-- About this exercise --
Return only the tail of the data below, word for word: the line with "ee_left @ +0" and each line after it through the final one.

[Stored items]
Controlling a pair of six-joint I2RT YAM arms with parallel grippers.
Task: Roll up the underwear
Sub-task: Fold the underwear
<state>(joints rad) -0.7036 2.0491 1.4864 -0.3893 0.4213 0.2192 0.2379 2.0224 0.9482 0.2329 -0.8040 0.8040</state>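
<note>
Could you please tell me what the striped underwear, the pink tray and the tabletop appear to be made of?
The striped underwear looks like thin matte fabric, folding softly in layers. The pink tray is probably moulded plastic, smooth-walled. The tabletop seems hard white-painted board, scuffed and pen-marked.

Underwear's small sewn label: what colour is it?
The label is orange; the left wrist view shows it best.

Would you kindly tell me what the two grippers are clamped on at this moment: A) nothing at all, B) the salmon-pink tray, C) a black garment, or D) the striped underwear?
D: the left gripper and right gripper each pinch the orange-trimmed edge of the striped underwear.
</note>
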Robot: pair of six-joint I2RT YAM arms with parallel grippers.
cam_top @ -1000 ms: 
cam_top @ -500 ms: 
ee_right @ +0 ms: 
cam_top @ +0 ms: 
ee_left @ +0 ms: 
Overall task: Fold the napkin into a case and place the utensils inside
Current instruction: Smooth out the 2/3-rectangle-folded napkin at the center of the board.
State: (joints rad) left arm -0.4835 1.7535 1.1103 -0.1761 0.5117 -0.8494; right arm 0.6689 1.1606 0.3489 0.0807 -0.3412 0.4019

-- Exercise output --
ee_left @ +0 ms: 
Overall task: Fold the napkin into a case and place the utensils inside
Current instruction: Smooth out the 2/3-rectangle-folded napkin at the center of the board.
State: (joints rad) left arm -0.4835 1.7535 1.1103 -0.1761 0.5117 -0.8494; right arm 0.6689 1.1606 0.3489 0.0807 -0.3412 0.4019

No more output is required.